Александр, царь Македонии, шагнул вперёд, обнял дочь за плечи и мягко притянул к себе.
— Ну-ну, давай без слез. Ты ведь уже давно знаешь, что так будет.
— Через год, — всхлипнув, упрямо повторила девушка.
— Без меня в Пелле будет неспокойно, я не могу тебя оставить.
— Неспокойно?
Он не рассказывал ей всего, что стало ему известно за последнее время. Не говорил, что спит теперь с мечом под подушкой, что завёл специального раба, который пробует пищу.
Александр подозревал, что среди его приближенных посеяны семена предательства, которые уже дали всходы. Афиняне не простили ему того, что он не стал плясать под их флейту, как ручной медведь на цепи. Недавно прибывший в Пеллу человек Антигона, Тевтам, подтвердил опасения царя.
Кассандр продался. Тевтам не предоставил "железных" доказательств, но Александру хватило и одного упоминания о связи сына Антипатра с афинянами. Он поверил сразу. Чуяло сердце, не случайно Кассандра обхаживали братья Фаностратиды...
Хуже всего было то, что Александр ничего не мог поделать с этим знанием. Он слишком давно выпустил поводья из рук. Кассандр в Амфиполе, он — гиппарх Фракии, окружён преданными ему лично людьми, старыми соратниками Филиппа и Антипатра, ветеранами, пережившими смуту. Они не позволят царю сместить и арестовать Кассандра. Если Александр попытается сделать это, страну ждёт немедленный раскол. Очередной смуты она не переживёт.
Конечно, за Александром Линкестида, но здесь, в Нижней Македонии линкестийцев не любят.
Ежедневно встречаясь взглядом с некоторыми приближенными, Александр видел в них невысказанный вопрос: "А не засиделся ли ты в Пелле, Линкестиец?" Несколько самых знатных семейств спят и видят, как бы померяться силами друг с другом в борьбе за трон, над которым давно уже не горит солнце Аргеадов.

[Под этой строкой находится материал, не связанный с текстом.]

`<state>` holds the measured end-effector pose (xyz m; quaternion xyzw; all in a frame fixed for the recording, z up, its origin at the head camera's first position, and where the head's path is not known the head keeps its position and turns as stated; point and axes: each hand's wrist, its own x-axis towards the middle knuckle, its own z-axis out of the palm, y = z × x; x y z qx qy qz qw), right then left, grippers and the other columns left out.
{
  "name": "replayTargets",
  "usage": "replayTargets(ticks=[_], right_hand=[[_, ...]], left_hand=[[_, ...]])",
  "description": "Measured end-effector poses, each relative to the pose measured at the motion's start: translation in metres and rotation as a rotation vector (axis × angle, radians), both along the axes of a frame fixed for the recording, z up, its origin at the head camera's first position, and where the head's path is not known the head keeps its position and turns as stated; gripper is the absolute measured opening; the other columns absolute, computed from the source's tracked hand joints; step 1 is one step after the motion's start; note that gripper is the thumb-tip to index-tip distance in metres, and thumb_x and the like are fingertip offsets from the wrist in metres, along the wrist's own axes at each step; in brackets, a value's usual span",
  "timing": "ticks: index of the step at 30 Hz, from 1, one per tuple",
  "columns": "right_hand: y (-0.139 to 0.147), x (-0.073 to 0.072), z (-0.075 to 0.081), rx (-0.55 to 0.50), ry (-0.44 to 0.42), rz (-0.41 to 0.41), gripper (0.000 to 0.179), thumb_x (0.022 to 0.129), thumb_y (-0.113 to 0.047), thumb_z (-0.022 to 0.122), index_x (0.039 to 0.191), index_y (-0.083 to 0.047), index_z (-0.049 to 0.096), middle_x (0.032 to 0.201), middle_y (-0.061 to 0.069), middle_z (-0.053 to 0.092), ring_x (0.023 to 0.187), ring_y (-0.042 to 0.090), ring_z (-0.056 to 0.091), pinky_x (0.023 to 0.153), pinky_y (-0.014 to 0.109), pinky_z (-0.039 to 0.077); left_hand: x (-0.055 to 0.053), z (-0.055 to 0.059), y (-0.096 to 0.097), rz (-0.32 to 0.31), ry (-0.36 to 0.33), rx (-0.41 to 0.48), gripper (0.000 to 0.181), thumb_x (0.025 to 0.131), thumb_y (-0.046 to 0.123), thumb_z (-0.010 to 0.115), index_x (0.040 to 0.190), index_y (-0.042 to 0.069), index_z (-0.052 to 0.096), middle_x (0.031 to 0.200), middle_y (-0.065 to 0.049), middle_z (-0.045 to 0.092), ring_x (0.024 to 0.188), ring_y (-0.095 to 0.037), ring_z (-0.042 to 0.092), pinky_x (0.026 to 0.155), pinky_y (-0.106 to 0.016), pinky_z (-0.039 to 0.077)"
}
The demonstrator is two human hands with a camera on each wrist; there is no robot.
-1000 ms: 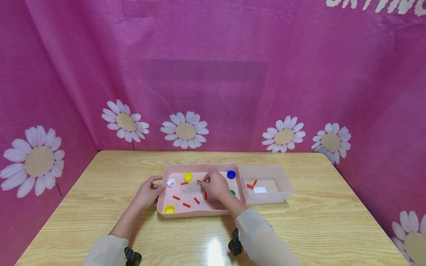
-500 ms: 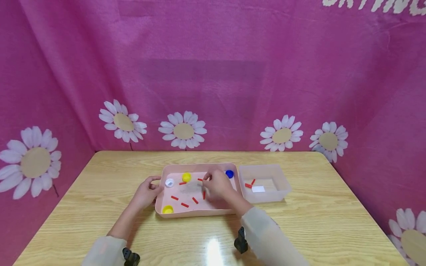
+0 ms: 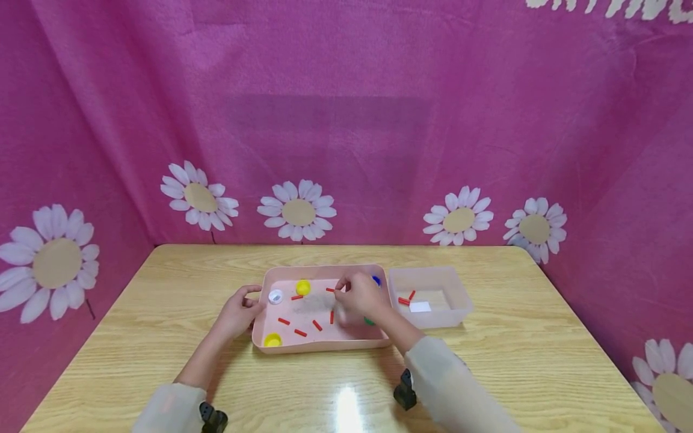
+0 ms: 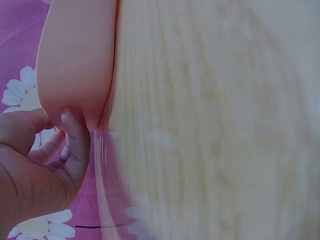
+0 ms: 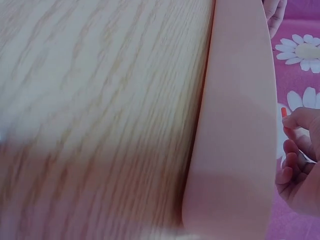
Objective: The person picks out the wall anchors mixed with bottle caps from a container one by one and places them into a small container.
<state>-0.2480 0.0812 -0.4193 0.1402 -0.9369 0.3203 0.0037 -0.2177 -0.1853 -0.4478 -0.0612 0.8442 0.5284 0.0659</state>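
In the head view, my right hand (image 3: 360, 296) is over a shallow pink tray (image 3: 319, 346), pinching a short red stick (image 3: 330, 290) between thumb and index finger. That stick (image 5: 284, 112) pokes out past the fingertips in the right wrist view, above the tray's rim. My left hand (image 3: 239, 314) grips the left end of the tray; in the left wrist view its fingers (image 4: 77, 145) curl at the tray's end wall. Several other red sticks (image 3: 317, 325) lie scattered on the tray floor. A green cap (image 3: 369, 321) is partly hidden by the right hand.
Around the tray floor sit a white cap (image 3: 275, 296), two yellow caps (image 3: 303, 287) and a blue cap (image 3: 376, 280). Right beside the tray stands a translucent bin (image 3: 457, 300) containing red sticks and a white card (image 3: 420, 307). A pink flowered cloth (image 3: 346, 150) hangs behind the wooden table (image 3: 514, 361).
My right hand, holding the red stick, has lifted slightly and shifted to the right. The left hand keeps its grip on the tray's end.
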Motion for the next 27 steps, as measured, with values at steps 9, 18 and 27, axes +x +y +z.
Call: replayTargets(ticks=[9, 18, 27], right_hand=[[0.012, 0.001, 0.005, 0.002, 0.115, 0.025, 0.004, 0.077, -0.013, 0.067, 0.074, -0.012, 0.069, 0.061, -0.005, 0.054, 0.056, 0.006, 0.043, 0.056, 0.02, 0.036], [0.028, 0.001, 0.015, -0.035, 0.079, 0.06, 0.003, 0.077, -0.011, 0.066, 0.074, -0.01, 0.068, 0.066, -0.002, 0.054, 0.06, 0.009, 0.044, 0.056, 0.021, 0.038], [0.04, 0.005, 0.021, 0.002, 0.08, 0.039, 0.003, 0.077, -0.013, 0.066, 0.074, -0.011, 0.067, 0.074, 0.002, 0.055, 0.069, 0.011, 0.046, 0.063, 0.023, 0.039]], left_hand=[[0.002, 0.001, 0.001, 0.002, -0.007, -0.002, 0.043, 0.093, 0.009, 0.052, 0.133, 0.003, 0.04, 0.094, -0.014, 0.052, 0.064, -0.015, 0.051, 0.048, -0.027, 0.047], [0.001, 0.0, 0.001, -0.001, 0.017, -0.002, 0.043, 0.091, 0.008, 0.053, 0.132, 0.002, 0.041, 0.09, -0.011, 0.051, 0.062, -0.014, 0.05, 0.048, -0.026, 0.046], [0.002, 0.002, 0.002, -0.004, 0.008, -0.01, 0.043, 0.092, 0.008, 0.052, 0.133, 0.002, 0.04, 0.09, -0.011, 0.051, 0.062, -0.014, 0.049, 0.048, -0.026, 0.046]])
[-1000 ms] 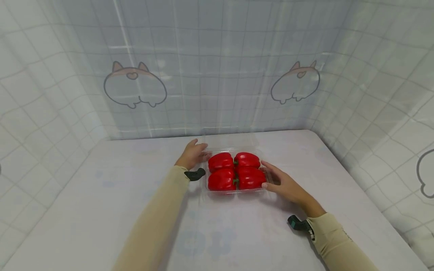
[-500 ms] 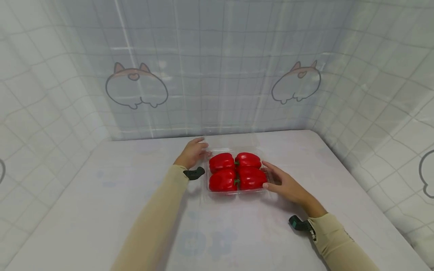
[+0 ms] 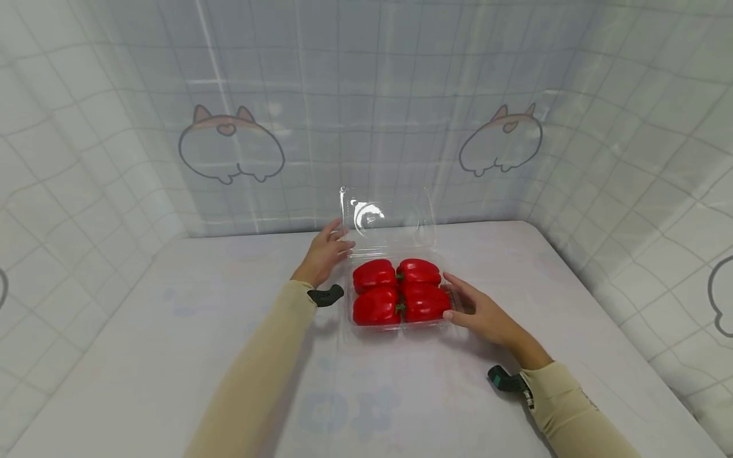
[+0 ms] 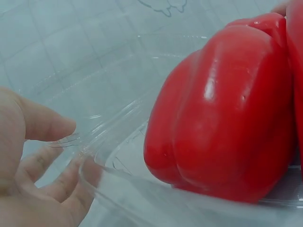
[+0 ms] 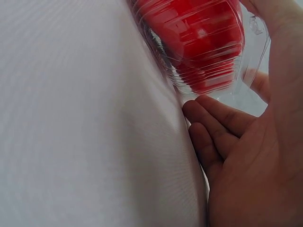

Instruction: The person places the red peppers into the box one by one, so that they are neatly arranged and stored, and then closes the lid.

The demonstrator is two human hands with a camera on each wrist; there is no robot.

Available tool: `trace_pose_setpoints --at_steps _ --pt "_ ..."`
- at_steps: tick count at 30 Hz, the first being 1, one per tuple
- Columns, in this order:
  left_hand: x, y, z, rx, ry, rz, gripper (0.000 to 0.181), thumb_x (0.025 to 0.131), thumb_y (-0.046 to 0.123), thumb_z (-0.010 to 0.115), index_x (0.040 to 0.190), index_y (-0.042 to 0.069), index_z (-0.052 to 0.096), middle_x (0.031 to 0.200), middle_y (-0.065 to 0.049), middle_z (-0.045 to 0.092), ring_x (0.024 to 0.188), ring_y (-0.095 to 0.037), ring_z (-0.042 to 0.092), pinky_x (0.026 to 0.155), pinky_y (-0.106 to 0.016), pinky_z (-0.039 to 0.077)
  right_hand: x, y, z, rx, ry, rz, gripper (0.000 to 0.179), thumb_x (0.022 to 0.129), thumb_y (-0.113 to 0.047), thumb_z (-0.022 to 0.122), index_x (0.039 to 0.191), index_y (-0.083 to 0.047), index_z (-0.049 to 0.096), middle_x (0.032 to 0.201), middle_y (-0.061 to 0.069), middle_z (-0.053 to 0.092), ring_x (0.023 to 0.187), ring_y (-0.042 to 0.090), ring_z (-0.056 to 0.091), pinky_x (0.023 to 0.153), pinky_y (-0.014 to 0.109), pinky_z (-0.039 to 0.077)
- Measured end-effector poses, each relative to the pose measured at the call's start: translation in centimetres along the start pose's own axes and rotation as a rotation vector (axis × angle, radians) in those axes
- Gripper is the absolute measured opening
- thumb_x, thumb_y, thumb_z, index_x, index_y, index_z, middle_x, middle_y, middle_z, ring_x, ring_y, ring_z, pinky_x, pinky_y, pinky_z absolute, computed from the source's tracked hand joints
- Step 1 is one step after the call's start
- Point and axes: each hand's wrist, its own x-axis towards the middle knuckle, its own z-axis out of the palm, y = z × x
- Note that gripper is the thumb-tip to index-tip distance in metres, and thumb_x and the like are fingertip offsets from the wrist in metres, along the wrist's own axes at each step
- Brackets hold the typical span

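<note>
Several red bell peppers (image 3: 375,305) sit in the clear plastic clamshell box (image 3: 348,299) on the table. The box's lid (image 3: 401,216) stands tilted up behind them, its hinge along the far side. My left hand (image 3: 322,256) is at the back left corner, fingers spread behind the lid's left edge. In the left wrist view the thumb (image 4: 49,124) lies at the plastic flange and other fingers show through it. My right hand (image 3: 483,315) holds the box's right end, thumb at the front corner and index finger farther back; its lower fingers (image 5: 215,125) reach under that end wall.
A white patterned cloth covers the table (image 3: 229,356). Close behind the lid hangs a white grid-patterned curtain (image 3: 321,127), and similar curtains (image 3: 658,159) flank both sides. A dark device (image 3: 326,296) is on each wrist.
The lid has swung up from lying back nearly flat to standing tilted, and my left fingers have risen a little with it. My right hand, the box and the peppers have stayed in place.
</note>
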Motion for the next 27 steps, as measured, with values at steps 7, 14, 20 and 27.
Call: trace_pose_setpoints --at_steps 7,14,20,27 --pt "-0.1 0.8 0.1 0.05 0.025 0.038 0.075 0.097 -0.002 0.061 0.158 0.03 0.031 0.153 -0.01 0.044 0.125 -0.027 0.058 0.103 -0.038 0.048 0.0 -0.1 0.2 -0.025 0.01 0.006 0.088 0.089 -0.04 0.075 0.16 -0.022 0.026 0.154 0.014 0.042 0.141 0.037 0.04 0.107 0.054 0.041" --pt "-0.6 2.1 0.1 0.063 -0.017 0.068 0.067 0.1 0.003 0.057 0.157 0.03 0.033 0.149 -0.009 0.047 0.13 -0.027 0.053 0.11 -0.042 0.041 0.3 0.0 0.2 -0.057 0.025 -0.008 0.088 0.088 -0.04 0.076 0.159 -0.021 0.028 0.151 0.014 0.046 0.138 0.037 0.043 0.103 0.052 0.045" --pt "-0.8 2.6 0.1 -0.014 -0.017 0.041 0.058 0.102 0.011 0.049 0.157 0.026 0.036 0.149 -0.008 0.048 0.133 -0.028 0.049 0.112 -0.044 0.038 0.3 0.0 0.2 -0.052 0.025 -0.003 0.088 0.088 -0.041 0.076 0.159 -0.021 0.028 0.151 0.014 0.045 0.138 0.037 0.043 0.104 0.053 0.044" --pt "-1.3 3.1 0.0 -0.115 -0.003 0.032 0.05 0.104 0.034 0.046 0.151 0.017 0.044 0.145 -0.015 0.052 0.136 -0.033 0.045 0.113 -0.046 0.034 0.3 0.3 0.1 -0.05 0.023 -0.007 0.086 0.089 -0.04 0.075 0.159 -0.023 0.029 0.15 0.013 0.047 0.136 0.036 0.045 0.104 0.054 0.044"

Ещё лет пять-шесть назад они о таком не помышляли. Линкестиец тогда вошёл в силу, приобрёл могучих союзников. Но в последнее время как-то все плохо идёт. Даже не идёт уже, а катится под откос...
Менон именует зятя трусом. Плюётся при упоминании одного только имени Александра. А все потому, что прошлым летом царь Македонии оказал своему тестю в военной помощи.
Менон, которому не давали покоя лавры Ясона Ферского, подбивал клинья под Дельфийскую амфиктионию, намереваясь занять в ней главенствующее положение. У Ясона в своё время почти получилось, а у Филиппа Македонского вышло безо всяких "почти". Менон чувствовал силу в своих руках, но продолжалось это недолго. Полоса удач закончилась. Сначала фессалийцы с треском проиграли Пифийские игры. Никто из атлетов Менона не взял венка, а неудачники не могли и мечтать о том, чтобы возглавлять Союз хранителей дельфийской святыни. Потом Менон рассорился со спартанцами. Тогда он, от огорчения потеряв всякую осторожность, решил действовать нахрапом, и попытался прибрать к рукам крепость Ламию в Малиде, в тех самых краях, где он когда-то обрёл власть и влияние, ударив Антипатра в спину.
Менон думал, что афиняне слишком заняты на Эвбее, и не смогут ему помешать. Однако те смогли. Чрезмерно осторожный зять и вовсе без ножа зарезал — не стал участвовать в авантюре и афинянин Ликург немало навалял фессалийцу на берегу Малидского залива. Тот убрался в Феры, зализывать раны, а зятя едва не проклял.
Незадолго до драки, закончившейся столь печально для него, таг Фессалии слал гонцов к азиатским македонянам, резавшимся с афинянами неподалёку. Но и те ему помогать не стали. Пердикка намекнул послам, что разговаривать с предателем ему не о чем. Ишь, какой гордец. Предали его. Будто сам в ту пору рвал хитон на груди и, сверкая голой задницей, рвался на помощь Антипатру, постоять за отечество...
А вот Линкестийца азиатские македоняне признали, дружат с ним. Потому и стал своеволен?
Действительно, союзный договор с Антигоном и предстоящая свадьба Деметрия и Эвридики, назначенная на будущую осень, изрядно облегчили Линкестийцу тяжёлый царский венец. Когда фракиец Севт, с которым у Македонии были стабильно напряжённые отношения, осознал, что ему могут наподдать с востока, то умерил свой пыл в деле оспаривания окрестностей Амфиполя. Вот только это, как теперь выходит, больше пошло на пользу Кассандру, чем Александру.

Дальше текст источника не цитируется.